Lesvos. Greece. April 7, 2020. The prisoners detained in Moria pre-removal detention centre (PRO.KE.K.A) in Lesvos have been on hunger strike since 5th April 2020. The PRO.KE.K.A hunger strikers demand their immediate release to avoid the disastrous consequences of a virus outbreak in the prison.
Originally published by Deportation Monitoring Aegean.
According to the hunger strikers, ‘All the world’s prisons have released the prisoners… we decided to die or freedom.’ The police in charge of the detention centre have responded with ridicule, intimidation and violence. A police special forces unit has been stationed in PRO.KE.K.A for at least 24 hours, harassing and threatening the detainees. According to one detainee, ‘They took out prisoners to interrogate one of them who received a beating … They want to know why we do this.’ Four detainees sewed their mouths closed in protest, however after a few hours doctor was called to come and remove the thread by force.
The Greek state insists that no migrant detainees will be released. This is despite the announcement of a release of prisoners with low sentences remaining and a global release of prisoners during the Coronavirus pandemic. A court determined that those held in a closed camp in northern Greece should remain detained because they were a ‘flight risk’. Instead, the Greek government has increased detention of migrants, turning refugee camps into effective prisons where access to appropriate medical care, hygiene, water, and the ability to maintain social distance are tragically impossible. The hunger strike in Moria PRO.KE.K.A is not the first in Greece after the corona outbreak. On 3rd April, detainees in Drama’s Paranesti detention camp went on hunger strike after being served inedible food. One detainee reported: ”70 riot police entered the camp last night and beat everybody with batons, five people are in critical condition and rumours one is dead.”

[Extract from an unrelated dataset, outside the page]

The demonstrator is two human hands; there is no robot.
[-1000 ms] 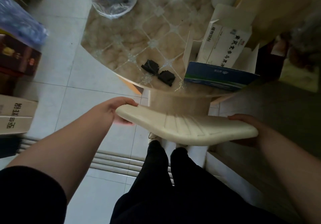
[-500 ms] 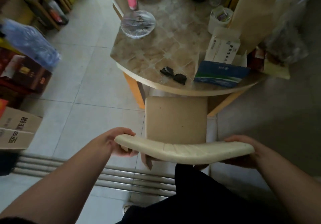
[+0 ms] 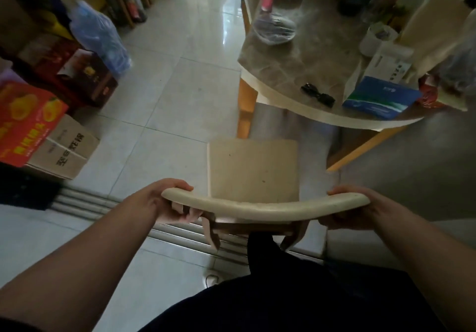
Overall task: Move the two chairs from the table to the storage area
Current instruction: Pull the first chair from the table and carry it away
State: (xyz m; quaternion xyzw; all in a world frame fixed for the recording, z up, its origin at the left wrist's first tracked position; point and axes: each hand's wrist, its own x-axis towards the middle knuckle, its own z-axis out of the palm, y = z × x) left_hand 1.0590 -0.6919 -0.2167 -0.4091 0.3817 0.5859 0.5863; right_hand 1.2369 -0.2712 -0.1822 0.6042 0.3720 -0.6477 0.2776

The men in Moria PRO.KE.K.A are held in administrative detention and have committed no crime. They are arrested only because of their status. Many of the detained are held only because of their nationality, coming from countries where statistically less than 25% are recognized as refugees. The claims of many are rejected without even receiving an asylum interview on the basis of ‘non cooperation’ simply because no appropriate interpreter could be found. Also held in Moria PRO.KE.K.A are those who broke the territorial restriction on the islands, people with a second rejection on their asylum claim awaiting deportation to Turkey, as well as those who have signed up to voluntarily return, despite there being no deportations scheduled in the foreseeable future.
Legal monitors have described conditions in Moria PRO.KE.K.A as ‘inhuman and degrading treatment’. Detainees report regular incidents of police violence and harassment, for which nobody is held to account. This includes beatings, isolation, and collective punishment in the form of lack of access to food and telephones, which are a lifeline inside the centre as they provide access to legal support and a link to family and the outside world. Prisoners are routinely denied access to medical care and psychological support. Detainees regularly report lack of access to staff, denial of vital medicine, and a refusal to take those with serious conditions to the public hospitals. The imprisonment of alleged minors and survivors of torture and war is common. Single Syrian men are ruled ‘inadmissible’ for asylum and are held pending deportation to Turkey, which is considered a ‘safe third country’ for Syrian nationals under the EU-Turkey deal.
The situation inside has reached crisis point after the implementation of New Democracy’s new asylum law. Since New Democracy was elected, there has been an increasing focus on rejections and deportations. People have been deported despite pending asylum cases. Those in Moria PRO.KE.K.A have no hope as their fellow detainees are deported without having set one free foot in Greece. On 6th January 2020 a 31-year-old man was found hanged in his cell after being placed in an isolated cell. Since then, there have been several suicide attempts. In one case, a man attempted suicide and was deported the following day. In more than one case, suicide attempts were preceded and followed by police violence and harassment.